どう見ても怪しい2人の行動を追いかけて探る平日の昼間。
相変わらず彼女に親密に腕を回す彼の姿を見つめ、今すぐにでも問い詰めて罵倒してやりたい衝動に駆られる。
いやいやいや、でもまだ特別な決定打もない。
さっきのキスも接触しているかどうか未確認のそれ。
全てがうまい具合に悪く重なった偶然かもしれないと小さな希望も抱いている。
雛華さんと言えば終始無言で2人を追って、サングラスの奥の目はだんだん私を捉えることもない。
嫌な空気だ・・・。
どんどん強まる不安。
不安は不安を呼ぶのに。
ただでさえ不安を押し殺しているこの時に不安の要素を強めないでよ。
感情裏腹な晴天の下を歩いてしばらく、やっと彼が携帯を取り出し操作する姿を捉えて数秒。

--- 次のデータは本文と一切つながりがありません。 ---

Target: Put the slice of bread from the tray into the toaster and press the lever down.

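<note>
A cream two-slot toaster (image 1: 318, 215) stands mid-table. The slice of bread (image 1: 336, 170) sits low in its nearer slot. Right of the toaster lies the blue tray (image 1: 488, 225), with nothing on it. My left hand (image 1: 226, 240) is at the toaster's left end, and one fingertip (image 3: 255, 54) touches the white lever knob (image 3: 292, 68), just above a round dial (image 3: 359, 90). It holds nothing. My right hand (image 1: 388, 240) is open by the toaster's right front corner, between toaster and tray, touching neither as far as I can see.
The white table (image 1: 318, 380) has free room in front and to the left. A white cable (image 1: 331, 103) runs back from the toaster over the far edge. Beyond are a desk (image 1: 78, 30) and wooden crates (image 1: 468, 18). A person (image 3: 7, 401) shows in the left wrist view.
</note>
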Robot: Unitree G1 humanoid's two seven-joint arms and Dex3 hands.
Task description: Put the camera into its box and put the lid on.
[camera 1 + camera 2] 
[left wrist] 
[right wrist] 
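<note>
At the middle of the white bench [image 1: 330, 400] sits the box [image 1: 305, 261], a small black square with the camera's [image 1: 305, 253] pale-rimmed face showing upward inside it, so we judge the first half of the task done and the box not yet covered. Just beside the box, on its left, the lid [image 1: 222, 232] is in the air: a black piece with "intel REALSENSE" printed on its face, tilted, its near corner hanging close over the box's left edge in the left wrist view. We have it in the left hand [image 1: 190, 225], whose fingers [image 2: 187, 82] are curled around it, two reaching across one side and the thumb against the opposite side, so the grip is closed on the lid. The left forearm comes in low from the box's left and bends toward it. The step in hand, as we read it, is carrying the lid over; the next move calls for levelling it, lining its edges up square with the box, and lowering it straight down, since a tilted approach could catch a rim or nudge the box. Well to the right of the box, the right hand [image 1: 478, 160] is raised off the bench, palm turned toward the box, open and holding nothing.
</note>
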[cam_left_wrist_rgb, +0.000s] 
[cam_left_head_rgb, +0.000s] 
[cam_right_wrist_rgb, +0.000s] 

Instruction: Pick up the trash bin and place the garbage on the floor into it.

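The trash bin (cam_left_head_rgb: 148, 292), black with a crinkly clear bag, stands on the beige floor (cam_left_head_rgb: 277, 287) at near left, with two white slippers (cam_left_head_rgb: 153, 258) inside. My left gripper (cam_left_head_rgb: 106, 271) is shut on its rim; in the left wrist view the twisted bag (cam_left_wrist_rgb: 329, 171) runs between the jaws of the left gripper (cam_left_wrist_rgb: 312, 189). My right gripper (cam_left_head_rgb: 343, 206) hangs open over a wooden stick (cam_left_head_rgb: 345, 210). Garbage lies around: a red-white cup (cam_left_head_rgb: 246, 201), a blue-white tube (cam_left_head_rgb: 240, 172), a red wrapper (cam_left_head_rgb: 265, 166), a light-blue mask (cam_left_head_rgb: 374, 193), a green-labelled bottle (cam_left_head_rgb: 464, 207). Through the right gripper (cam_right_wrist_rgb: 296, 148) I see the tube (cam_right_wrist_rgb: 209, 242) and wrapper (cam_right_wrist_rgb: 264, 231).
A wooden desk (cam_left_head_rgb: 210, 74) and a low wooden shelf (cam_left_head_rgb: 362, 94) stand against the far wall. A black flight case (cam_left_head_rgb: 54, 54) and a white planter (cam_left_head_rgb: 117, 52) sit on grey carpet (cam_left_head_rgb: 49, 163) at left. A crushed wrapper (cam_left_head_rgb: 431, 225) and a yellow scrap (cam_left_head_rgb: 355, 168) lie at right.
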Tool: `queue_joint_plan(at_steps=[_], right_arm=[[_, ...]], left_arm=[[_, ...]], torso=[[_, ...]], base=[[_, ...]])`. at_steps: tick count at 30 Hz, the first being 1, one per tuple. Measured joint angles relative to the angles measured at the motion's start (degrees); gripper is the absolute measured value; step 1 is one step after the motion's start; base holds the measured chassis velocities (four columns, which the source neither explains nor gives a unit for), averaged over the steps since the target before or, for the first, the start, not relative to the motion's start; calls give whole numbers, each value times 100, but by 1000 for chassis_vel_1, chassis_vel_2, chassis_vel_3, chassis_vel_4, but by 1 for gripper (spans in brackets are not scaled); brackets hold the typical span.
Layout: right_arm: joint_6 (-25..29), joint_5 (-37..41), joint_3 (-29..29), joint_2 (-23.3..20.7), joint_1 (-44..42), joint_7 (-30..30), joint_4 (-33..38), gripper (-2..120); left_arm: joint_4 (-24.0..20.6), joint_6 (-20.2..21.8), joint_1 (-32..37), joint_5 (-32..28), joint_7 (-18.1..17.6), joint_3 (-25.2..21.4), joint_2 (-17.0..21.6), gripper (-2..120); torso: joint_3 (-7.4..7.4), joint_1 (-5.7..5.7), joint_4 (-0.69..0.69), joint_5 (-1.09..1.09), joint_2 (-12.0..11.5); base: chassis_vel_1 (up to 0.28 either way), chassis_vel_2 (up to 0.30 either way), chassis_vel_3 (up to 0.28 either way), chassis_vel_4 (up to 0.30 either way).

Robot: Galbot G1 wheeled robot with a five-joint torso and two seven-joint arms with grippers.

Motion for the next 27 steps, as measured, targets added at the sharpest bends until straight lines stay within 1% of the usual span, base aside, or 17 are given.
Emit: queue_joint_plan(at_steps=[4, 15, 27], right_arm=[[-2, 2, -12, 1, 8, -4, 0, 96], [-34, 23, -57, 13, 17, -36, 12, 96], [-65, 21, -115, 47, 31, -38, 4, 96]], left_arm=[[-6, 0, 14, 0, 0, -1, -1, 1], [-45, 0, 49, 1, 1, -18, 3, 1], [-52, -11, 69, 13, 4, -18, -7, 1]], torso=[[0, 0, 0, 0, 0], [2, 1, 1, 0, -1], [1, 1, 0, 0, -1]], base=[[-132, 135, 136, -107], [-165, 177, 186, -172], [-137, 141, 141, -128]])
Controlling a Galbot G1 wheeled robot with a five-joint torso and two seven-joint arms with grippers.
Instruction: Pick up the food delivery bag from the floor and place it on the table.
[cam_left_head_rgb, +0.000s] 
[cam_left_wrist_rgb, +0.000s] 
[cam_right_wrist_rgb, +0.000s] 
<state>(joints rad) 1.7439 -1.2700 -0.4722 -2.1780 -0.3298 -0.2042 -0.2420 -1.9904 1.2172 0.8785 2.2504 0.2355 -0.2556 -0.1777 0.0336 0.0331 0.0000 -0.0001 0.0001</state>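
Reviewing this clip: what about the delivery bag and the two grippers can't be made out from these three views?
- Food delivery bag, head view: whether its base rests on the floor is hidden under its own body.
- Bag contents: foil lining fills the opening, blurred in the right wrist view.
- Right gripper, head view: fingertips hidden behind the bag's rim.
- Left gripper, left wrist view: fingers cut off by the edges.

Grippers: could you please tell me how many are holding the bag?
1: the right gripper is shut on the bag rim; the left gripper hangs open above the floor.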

驚いたのはポケットの携帯が着信を示して震えだした事。
表示は当然の事ながら自分の視界に小さく捉えている彼の名前。
立ち止まってそれを確認し、どうしようかと雛華さんに視線を走らせれば、無言のまま雛華さんの指が応答ボタンをタップした。
あっ、と思う間もなく強制通話。
しぶしぶそれを耳にあて、ごくりと唾を飲み込むと声を響かせる。
「はい、」
『あっ、千麻ちゃん?ちゃんとお昼食べたぁ?』
能天気な響き。
それこそ会社を出る際のままのテンションであの時の会話の継続を示す声に、もし会社でこれを聞いたなら特別違和感なく受け入れたのだろうと思ってしまう。
でも、
芹さんに腕回しながらする心配ですか?
瞬間的に悲哀より怒りが勝る。
何してるんだこの野郎!と怒鳴ってやりたい。
そう憤る感情を必死に呑み込むと、取り立てて異常はないと平静を装う。
「・・・・・すみません。微々たる問題発生でお昼食べ損ねてます」
『うわぁ、約束破り~。いけないんだぁ』
現状でお前に言われたくない。
「すみません。でも問題も徐々に原因解明に向かっておりますから」
『まぁ、千麻ちゃんならしっかりと問題突き止めるんだろうけどさ』
「はい、恙なく、隈なく、発見した際には変な後腐れ無いように解決しようかと」
『ははっ、有能~』
多分言葉の真意を知らない彼が楽天的に笑うのに、こっちは怒りからくるよくわからない笑みが口元に浮かぶ。
そう、決定的な解明まで突き止めてあげようじゃないダーリン。